_Work to be completed:_ Please work out how many lines below contain the word "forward", and reply with only that number.

_Extracted material:_
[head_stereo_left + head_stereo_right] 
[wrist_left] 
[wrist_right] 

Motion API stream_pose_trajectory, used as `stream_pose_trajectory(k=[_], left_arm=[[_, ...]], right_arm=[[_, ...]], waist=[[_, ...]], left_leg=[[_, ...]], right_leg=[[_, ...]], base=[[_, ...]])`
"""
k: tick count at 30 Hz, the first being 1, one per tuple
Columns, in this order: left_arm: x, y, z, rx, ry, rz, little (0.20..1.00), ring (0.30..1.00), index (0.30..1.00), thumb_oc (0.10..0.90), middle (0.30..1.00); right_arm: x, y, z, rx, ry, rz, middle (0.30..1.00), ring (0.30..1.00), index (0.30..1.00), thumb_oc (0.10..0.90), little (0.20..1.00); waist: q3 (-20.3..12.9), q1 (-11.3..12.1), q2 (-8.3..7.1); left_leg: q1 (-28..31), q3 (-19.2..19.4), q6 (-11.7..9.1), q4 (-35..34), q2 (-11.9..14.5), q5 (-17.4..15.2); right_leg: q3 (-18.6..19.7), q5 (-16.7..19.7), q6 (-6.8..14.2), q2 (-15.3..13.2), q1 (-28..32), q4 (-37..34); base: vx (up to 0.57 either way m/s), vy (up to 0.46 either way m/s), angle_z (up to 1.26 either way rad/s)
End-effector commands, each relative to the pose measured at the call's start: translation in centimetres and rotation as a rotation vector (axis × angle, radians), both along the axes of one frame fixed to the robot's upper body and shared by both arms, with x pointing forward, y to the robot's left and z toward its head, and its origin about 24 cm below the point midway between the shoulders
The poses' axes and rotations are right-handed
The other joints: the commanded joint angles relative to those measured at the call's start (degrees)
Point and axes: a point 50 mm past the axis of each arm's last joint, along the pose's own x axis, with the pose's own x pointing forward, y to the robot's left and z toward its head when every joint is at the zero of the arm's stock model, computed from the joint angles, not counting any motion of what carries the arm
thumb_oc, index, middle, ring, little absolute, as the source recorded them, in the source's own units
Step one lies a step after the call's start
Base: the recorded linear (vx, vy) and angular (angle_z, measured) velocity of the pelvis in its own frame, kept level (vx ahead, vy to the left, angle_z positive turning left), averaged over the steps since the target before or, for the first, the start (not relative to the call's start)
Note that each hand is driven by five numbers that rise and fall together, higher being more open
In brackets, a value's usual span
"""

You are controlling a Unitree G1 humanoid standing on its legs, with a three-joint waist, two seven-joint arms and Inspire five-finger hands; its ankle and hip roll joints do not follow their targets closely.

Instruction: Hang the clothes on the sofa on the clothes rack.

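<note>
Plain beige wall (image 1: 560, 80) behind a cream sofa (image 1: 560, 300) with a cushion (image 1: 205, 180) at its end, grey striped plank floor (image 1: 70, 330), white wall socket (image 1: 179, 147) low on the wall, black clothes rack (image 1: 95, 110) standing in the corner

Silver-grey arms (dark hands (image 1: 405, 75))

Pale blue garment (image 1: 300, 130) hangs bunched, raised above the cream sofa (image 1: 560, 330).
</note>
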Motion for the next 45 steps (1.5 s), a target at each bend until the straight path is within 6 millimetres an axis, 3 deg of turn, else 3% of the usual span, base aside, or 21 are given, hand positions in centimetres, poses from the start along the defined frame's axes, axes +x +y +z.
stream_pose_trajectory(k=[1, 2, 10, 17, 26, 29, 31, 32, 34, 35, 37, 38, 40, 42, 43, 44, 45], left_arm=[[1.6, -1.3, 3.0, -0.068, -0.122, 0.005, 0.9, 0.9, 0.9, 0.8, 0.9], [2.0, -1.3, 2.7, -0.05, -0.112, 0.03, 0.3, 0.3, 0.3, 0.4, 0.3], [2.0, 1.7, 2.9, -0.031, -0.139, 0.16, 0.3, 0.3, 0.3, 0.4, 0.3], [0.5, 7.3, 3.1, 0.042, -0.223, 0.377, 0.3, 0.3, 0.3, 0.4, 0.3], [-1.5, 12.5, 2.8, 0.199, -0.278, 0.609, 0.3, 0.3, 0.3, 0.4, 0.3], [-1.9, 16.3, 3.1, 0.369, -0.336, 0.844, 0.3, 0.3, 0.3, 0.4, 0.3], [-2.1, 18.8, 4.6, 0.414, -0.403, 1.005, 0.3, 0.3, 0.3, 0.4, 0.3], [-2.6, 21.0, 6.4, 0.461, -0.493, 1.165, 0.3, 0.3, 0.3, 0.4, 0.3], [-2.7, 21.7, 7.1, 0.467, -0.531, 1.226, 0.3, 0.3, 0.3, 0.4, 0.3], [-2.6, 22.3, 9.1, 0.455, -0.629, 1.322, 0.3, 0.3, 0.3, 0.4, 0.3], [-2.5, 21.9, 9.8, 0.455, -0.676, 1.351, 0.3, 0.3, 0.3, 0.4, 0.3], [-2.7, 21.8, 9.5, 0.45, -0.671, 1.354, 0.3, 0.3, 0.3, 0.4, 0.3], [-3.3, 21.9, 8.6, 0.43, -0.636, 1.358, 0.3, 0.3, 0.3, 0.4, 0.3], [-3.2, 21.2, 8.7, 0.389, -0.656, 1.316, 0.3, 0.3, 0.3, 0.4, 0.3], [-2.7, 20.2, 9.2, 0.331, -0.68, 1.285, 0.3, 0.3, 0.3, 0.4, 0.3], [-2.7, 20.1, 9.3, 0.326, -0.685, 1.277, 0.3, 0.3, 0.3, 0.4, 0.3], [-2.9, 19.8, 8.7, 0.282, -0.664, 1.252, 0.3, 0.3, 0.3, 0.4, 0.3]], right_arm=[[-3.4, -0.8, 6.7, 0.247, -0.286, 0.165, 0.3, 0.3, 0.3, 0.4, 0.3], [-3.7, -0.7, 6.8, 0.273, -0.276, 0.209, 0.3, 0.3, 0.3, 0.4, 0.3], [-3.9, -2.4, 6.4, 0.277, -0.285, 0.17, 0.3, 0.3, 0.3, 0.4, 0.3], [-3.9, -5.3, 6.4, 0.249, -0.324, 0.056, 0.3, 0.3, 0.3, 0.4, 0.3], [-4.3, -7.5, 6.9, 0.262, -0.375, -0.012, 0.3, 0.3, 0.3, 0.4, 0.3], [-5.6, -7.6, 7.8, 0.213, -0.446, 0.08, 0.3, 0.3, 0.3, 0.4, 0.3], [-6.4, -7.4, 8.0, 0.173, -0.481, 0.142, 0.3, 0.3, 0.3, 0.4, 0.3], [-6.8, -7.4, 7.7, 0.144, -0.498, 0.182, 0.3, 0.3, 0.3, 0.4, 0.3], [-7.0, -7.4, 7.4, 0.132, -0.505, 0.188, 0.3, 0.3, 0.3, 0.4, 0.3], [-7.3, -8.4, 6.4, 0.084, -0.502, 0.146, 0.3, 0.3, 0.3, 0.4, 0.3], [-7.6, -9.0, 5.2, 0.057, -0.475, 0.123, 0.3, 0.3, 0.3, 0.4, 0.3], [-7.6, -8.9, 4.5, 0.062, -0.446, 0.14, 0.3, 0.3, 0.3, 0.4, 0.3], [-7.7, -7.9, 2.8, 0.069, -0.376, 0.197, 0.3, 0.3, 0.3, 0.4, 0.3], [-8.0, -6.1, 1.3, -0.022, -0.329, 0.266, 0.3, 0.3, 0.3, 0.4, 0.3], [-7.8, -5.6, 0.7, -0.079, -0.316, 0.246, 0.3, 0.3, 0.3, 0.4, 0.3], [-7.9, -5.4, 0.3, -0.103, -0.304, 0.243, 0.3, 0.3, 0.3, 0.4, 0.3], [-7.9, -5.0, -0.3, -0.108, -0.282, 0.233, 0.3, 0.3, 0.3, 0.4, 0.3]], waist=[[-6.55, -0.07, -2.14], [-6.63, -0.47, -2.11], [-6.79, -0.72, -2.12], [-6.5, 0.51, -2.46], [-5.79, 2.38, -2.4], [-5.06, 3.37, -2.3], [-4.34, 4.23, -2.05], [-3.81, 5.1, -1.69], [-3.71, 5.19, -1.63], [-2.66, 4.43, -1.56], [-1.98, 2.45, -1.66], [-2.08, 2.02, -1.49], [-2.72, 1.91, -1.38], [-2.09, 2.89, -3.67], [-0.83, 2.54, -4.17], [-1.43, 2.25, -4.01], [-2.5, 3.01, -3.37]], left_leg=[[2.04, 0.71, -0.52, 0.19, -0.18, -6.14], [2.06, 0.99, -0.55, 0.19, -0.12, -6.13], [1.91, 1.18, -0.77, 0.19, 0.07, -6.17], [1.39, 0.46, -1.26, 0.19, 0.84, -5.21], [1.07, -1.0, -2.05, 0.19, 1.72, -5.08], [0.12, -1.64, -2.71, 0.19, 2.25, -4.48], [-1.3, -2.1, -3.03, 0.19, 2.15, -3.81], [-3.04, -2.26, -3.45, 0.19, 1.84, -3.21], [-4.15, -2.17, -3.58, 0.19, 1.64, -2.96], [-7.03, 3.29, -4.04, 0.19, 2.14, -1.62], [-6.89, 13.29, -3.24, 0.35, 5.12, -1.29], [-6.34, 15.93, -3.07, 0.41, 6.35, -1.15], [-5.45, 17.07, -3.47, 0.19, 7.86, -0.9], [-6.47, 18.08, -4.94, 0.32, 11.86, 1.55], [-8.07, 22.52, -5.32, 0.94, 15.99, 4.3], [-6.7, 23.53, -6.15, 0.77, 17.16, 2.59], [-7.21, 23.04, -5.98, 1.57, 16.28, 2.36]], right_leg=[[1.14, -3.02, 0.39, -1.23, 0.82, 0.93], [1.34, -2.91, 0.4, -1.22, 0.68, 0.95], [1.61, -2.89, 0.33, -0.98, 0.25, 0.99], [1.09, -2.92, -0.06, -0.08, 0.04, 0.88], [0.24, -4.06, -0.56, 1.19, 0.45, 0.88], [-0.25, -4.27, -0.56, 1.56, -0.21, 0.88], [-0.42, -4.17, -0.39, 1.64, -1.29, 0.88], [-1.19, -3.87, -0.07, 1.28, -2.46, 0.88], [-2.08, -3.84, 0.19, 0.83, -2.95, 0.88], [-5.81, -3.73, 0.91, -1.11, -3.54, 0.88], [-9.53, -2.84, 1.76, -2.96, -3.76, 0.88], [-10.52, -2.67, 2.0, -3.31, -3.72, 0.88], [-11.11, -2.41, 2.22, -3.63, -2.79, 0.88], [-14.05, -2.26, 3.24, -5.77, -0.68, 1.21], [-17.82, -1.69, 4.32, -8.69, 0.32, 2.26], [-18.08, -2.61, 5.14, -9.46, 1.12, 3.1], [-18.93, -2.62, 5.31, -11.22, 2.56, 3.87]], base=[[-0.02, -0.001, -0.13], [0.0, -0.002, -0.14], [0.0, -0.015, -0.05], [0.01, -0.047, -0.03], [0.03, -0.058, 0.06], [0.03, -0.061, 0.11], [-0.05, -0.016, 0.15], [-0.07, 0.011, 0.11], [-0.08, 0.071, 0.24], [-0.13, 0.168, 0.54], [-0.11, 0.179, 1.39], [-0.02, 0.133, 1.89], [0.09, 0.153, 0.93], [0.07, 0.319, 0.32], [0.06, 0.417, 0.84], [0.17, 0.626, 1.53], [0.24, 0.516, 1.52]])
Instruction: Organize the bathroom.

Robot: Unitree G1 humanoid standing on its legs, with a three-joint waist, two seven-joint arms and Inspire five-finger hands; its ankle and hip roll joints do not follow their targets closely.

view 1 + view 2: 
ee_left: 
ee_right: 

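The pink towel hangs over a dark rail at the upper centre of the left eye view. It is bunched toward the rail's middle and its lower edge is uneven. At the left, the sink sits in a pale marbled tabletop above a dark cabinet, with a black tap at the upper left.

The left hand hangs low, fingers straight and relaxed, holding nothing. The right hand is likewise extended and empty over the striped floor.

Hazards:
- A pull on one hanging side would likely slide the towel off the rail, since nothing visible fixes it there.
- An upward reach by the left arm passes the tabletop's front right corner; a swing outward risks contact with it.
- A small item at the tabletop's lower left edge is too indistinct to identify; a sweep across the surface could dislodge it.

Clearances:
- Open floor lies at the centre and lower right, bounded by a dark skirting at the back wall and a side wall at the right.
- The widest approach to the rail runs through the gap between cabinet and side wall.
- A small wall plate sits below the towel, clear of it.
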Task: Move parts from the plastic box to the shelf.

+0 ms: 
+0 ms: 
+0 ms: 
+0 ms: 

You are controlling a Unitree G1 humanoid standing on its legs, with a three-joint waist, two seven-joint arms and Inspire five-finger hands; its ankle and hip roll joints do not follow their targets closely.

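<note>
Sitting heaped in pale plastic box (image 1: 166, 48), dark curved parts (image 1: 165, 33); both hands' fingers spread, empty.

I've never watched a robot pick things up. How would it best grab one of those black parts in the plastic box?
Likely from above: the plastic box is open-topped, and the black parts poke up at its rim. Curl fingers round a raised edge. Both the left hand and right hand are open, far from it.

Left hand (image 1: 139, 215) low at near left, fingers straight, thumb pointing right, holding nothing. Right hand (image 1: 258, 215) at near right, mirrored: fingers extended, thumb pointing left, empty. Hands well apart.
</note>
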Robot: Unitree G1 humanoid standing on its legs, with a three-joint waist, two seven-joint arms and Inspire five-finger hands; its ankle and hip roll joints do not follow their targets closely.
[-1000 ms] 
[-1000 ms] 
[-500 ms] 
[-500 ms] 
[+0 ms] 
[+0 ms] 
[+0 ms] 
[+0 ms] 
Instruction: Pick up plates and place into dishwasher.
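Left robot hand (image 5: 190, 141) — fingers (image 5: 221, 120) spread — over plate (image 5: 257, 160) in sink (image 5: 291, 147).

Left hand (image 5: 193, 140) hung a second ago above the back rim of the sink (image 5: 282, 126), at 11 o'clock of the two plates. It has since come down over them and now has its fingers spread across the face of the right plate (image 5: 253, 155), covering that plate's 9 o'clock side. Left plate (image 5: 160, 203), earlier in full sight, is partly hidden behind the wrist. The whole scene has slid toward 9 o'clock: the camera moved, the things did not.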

_Task solution:_ 2